Personal profile

Personal Statement

My research group has expertise in the design and micro-fabrication of Photonic Integrated Circuit (PIC) technologies across a wide range of material platforms.  We develop new materials for specialist applications and collaborate with industrial partners to ensure the future scalability and foundry compatability of these techniques.

 

Silicon PICs: I have a significant background in the design and micro-fabrication of integrated silicon photonics and have developed devices for applications from sensing and information processing, to cavity-enhanced non-linear interactions and quantum optics.  In particular I am interested in the development of scalable PICs that can be easily electronically tuned and addressed with simple fibre optics and am developing technologies to take this technology from device to systems levels.  This work is supported by strong collaboration with the James Watt Nanofabrication Centre at the University of Glasgow.  

Future Materials:  Not all optical functions can be realised with standard foundry material platforms such as silicon and InP.  We develop new material systems for specific applications, such as ultra-thin-film diamond for quantum optics, together with the advanced micro-processing required to create optical devices.  We have interests in single crystal diamond, III-nitrides and complex oxide materials.

Heterogeneous Integration:  Many integrated photonic material platforms have particular strengths (e.g.
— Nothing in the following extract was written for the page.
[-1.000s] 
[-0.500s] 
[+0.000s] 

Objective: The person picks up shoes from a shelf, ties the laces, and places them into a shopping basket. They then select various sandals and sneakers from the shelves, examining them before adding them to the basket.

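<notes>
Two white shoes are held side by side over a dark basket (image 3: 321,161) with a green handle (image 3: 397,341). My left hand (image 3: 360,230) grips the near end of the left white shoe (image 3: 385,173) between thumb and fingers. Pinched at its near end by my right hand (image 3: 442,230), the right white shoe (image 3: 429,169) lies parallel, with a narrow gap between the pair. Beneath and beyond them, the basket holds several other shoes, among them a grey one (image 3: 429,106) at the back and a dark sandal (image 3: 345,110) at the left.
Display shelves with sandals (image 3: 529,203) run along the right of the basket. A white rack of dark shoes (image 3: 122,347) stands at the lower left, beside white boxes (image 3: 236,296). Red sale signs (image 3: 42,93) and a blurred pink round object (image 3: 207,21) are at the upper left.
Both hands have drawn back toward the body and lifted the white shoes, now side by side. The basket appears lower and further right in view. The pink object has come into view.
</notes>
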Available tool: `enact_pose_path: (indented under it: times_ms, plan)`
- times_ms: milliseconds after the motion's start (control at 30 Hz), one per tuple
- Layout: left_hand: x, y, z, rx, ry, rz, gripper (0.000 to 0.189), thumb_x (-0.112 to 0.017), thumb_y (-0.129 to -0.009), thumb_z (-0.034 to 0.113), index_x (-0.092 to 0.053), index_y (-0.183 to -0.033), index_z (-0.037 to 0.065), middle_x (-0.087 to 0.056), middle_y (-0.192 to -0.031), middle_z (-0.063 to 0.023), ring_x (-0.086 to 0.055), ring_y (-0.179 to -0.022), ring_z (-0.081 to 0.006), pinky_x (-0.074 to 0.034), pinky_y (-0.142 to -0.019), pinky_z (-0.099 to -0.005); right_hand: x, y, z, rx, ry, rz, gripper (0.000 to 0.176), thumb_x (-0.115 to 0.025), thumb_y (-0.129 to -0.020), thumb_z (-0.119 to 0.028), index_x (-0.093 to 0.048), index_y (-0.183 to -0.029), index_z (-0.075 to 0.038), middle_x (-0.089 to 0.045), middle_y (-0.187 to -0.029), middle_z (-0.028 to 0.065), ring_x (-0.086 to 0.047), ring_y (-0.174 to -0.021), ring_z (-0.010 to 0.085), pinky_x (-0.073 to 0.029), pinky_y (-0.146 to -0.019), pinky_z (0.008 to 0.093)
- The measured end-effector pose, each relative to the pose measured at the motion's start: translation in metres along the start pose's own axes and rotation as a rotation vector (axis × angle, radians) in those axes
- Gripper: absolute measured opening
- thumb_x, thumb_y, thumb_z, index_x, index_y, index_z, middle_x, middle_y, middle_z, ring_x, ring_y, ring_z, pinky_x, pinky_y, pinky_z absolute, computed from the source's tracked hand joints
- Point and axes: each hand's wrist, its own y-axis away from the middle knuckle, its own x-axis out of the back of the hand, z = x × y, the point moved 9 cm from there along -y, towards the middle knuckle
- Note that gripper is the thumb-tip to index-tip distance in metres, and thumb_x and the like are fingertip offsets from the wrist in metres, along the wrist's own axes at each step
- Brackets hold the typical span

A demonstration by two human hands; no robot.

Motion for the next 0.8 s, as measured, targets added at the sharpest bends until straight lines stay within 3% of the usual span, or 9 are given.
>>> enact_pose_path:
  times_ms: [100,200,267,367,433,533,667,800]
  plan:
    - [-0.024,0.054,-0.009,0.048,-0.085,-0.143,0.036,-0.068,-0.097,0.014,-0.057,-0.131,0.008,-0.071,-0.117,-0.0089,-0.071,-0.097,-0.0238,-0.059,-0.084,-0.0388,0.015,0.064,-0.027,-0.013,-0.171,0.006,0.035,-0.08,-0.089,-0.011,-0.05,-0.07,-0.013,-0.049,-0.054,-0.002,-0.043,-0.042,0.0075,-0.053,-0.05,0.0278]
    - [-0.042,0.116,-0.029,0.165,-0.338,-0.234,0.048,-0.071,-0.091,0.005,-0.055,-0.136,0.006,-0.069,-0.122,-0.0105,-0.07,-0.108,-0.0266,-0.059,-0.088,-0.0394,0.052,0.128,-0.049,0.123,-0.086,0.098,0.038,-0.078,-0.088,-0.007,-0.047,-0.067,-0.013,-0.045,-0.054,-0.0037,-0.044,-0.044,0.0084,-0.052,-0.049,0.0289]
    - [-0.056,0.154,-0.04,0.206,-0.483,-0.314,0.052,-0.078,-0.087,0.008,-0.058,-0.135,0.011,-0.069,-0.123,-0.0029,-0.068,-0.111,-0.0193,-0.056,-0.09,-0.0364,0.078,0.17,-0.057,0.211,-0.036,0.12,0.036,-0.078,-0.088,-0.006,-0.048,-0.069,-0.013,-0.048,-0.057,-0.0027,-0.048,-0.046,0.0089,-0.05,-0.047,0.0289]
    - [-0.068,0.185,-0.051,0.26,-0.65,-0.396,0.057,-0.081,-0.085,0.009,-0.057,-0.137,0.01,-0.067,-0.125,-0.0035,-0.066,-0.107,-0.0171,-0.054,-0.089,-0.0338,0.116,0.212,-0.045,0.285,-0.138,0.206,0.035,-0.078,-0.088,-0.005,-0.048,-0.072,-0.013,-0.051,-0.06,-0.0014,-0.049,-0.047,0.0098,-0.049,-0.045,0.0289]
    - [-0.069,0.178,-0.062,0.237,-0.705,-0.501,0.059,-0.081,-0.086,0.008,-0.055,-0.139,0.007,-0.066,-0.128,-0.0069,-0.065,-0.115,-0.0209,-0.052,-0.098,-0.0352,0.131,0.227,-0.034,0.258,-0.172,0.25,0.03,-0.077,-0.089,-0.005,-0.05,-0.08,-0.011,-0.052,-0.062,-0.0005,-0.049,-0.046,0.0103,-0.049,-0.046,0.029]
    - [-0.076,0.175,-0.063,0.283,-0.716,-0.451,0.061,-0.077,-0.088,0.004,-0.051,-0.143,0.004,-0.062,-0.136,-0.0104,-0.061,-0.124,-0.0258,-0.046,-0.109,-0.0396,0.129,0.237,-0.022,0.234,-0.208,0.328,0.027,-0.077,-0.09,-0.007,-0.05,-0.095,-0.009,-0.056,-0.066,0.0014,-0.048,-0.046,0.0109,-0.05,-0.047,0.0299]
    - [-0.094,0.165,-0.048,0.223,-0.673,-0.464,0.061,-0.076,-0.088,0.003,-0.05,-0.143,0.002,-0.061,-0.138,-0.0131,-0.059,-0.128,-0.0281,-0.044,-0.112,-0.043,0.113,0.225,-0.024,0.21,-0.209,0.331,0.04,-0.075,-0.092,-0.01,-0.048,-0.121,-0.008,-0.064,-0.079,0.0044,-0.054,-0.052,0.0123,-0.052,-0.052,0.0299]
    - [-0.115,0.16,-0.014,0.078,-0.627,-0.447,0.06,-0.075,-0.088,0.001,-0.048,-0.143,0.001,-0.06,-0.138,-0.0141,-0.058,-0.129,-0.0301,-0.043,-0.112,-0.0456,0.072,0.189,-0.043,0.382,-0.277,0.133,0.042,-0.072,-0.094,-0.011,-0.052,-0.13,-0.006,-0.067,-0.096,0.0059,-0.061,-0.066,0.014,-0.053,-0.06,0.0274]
III-V's for light generation and detection) but are limited in complimentary areas.  In this work we seek to marry different materials in single systems to make best use of the material properties where they are needed in PICs.  For example, by locally bonding III-V materials to silicon waveguides, the light generation of the III-V's can be created where necessary in a low-loss complex silicon PIC.  

This technique also allows photonic integration of specialist materials like diamond with standard PIC technology, giving flexibility in circuit design and the prospect for scaling where materials are scarce and monlithic PIC technology is prohibitive.  Other areas of interest are hetereogeneous PICs for mid-IR applications.
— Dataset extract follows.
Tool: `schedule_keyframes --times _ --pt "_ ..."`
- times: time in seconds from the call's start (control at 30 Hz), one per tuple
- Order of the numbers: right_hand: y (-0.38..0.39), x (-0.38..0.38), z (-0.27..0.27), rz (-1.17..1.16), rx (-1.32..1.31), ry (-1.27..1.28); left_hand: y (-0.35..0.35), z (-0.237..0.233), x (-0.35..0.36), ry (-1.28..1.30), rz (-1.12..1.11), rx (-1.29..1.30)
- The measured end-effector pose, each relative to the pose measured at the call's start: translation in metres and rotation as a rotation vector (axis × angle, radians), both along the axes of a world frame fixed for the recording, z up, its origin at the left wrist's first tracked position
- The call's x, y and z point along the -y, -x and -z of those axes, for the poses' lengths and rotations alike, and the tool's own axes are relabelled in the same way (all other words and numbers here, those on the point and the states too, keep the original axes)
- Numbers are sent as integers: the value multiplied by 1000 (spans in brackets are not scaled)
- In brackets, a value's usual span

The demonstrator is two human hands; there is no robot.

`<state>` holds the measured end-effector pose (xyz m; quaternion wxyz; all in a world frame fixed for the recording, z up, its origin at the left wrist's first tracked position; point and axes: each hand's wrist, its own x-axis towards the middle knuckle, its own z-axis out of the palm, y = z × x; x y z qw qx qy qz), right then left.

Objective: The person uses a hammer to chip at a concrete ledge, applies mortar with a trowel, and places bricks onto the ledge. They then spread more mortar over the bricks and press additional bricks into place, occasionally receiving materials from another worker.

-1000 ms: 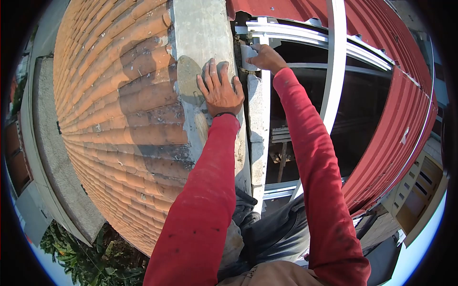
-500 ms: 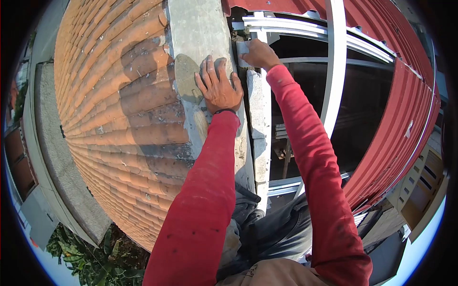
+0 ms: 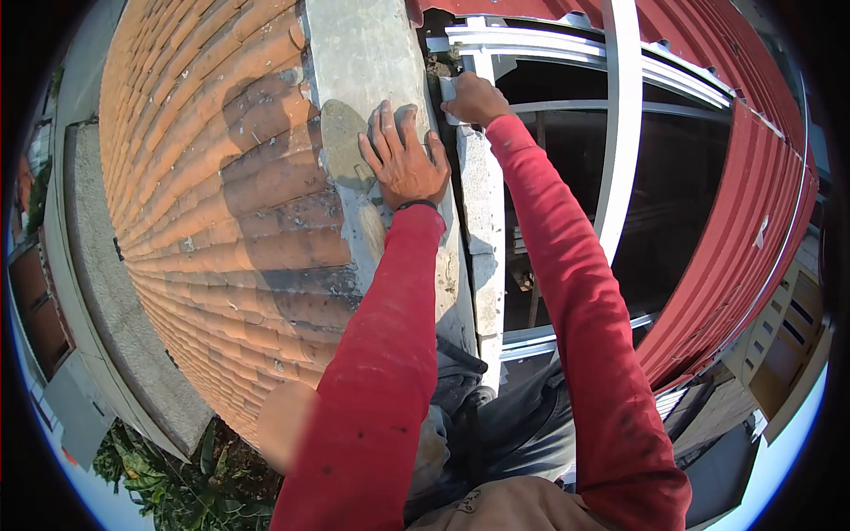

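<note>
My left hand (image 3: 407,164) lies flat, fingers spread, on top of the grey cement-covered wall (image 3: 367,53). Its fingers reach beside a darker, damp-looking oval patch (image 3: 347,133) on that surface. On the wall's right side, my right hand (image 3: 478,99) is closed around a light grey flat piece (image 3: 448,88), most of it hidden by the fingers. That piece sits at the narrow gap between the wall and the white metal frame (image 3: 531,46). Below my right hand runs a rough pale strip of blocks (image 3: 479,195).
Orange clay roof tiles (image 3: 274,177) slope away on the left. To the right, a white beam (image 3: 622,124) crosses a dark opening (image 3: 673,195) in the roof. Red corrugated sheets (image 3: 708,292) border it. My legs (image 3: 513,434) are at the bottom, beside the wall.
Both hands stay in almost the same places. The view has shifted slightly, and a blurred tan shape now shows at the lower left beside my left sleeve.
</note>
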<state>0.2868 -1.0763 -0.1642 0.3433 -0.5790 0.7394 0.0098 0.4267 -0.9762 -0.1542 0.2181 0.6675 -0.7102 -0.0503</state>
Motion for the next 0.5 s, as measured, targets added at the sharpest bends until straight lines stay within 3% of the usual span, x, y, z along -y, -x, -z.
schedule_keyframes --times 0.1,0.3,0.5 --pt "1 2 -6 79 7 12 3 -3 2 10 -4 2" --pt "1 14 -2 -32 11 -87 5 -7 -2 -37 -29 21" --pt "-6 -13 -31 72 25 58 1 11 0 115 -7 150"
Micro-LED imaging arrays: We are developing high speed LED displays with pixel dimensions of only a few tens of microns.  These devices are used for data transmission (Gb/s), covert imaging and the control and navigation of autonomous robotic agents without the need for electrical signal transmission links.   

Research Interests

  • Silicon Photonic Integrated Circuits (in the near and mid-IR)
  • Heterogeneous integration (e.g. III-V on SOI)
  • Wide-bandgap integrated optics (diamond, GaN)
  • Waveguide and on-chip resonators for NLO
  • III-V micro-lasers
  • Chip-scale vector beam sources
  • Structured illumination for imaging and data comms.